The tornado toppled trees and damaged homes with winds that reached 90 miles per hour.

“It looked like a bomb went off,” neighbor Renee Vowell told Channel 2′s Matt Johnson. “We were fortunate and blessed. Just really glad my dad’s OK.”

Ralph Aiken spent the day clearing downed trees from his driveway before helping neighbors get trees off their homes.

Now they’re preparing for the threat of more severe weather on Tuesday.

“We all help each other here,” Aiken said.


The tornado left damage throughout the neighborhood off Kings Highway. But thankfully, no one was hurt there.

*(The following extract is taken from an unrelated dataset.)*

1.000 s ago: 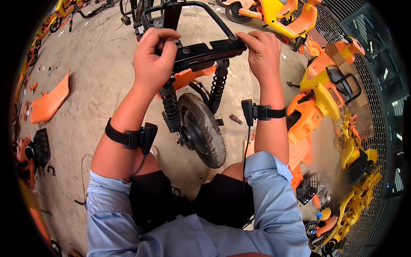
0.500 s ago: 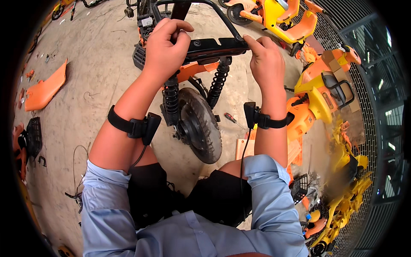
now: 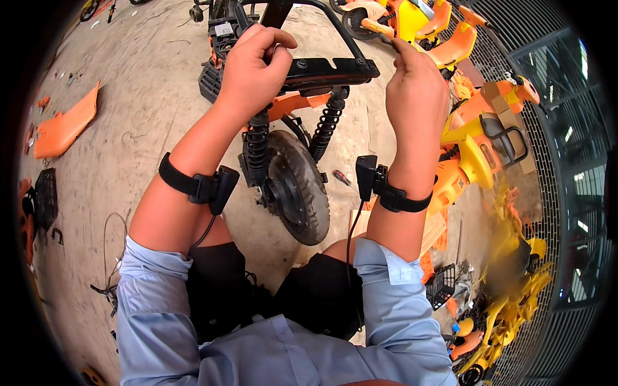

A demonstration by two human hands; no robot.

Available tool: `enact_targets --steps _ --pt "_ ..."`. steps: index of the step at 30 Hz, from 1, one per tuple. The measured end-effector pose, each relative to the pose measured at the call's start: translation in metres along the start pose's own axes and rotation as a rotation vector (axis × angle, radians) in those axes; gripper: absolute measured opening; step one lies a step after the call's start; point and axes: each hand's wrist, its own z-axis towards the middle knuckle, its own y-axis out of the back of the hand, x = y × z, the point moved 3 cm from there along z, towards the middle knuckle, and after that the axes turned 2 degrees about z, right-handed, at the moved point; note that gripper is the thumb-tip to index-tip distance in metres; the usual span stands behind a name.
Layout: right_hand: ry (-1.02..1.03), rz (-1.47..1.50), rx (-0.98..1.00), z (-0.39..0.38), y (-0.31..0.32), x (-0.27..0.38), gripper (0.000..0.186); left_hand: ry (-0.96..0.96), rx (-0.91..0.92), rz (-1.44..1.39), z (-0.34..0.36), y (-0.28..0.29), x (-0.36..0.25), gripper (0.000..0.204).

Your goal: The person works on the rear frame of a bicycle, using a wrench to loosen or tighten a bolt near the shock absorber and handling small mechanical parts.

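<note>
In front of me stands a stripped scooter with a black metal rack frame [image 3: 344,69] at its near end. Below that frame are a left coil shock absorber [image 3: 257,145], a right coil shock absorber [image 3: 329,122] and a black-tyred wheel [image 3: 302,186]. My left hand [image 3: 252,74] is closed round the left side of the frame, its fingers curled; the part within the grip is hidden. To the right of the frame and apart from it, my right hand [image 3: 417,90] is raised in a pinch. A small dark piece shows at its fingertips, too small to name.
A red-and-black screwdriver [image 3: 342,177] lies on the concrete floor [image 3: 154,109] right of the wheel. An orange body panel [image 3: 67,125] rests at the left. Yellow-and-orange scooters [image 3: 418,26] and a heap of yellow panels [image 3: 515,309] line the right side by the brick wall.
My right hand has come off the right corner of the frame and moved to the right and slightly up. The left hand keeps its place on the frame.
</note>
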Motion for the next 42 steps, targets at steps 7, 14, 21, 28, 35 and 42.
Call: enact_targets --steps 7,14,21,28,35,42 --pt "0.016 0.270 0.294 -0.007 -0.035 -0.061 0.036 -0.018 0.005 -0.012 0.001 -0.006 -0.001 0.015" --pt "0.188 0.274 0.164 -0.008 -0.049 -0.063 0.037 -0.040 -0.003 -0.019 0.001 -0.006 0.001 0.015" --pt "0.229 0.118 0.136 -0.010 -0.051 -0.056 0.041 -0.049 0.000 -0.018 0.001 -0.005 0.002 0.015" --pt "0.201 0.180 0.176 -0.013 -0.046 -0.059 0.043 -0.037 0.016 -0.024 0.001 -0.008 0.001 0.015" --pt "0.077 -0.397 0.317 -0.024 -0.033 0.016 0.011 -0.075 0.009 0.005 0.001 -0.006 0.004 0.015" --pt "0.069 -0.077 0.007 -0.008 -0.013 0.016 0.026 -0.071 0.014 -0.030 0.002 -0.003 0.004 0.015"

“Most of the people were at work today, so that cut down the injury levels. Period,” Aiken said.

About 7 miles away, a falling tree killed Scot Hudson, who was on his way to his restaurant, Hudson’s Hickory House.

“He was well-loved in this town, so it’s going to be a big loss,” friend Valarie Owen said.

First responders said a large tree and power lines fell on Hudson’s SUV on Campbellton Street at around 10:30 a.m.

“It’s just devastating to know that things can take away somebody’s love that quickly,” friend Carolyn Brock said.

As the community cleans up the damage from Monday’s storms, they do so with the Hudson family on their minds.

“I know some of the Hudson family. Played soccer a while back. It’s tragic. Prayers for their family,” Vowell said.

The restaurant announced on social media that it would close Monday, and it wasn’t clear when it would reopen.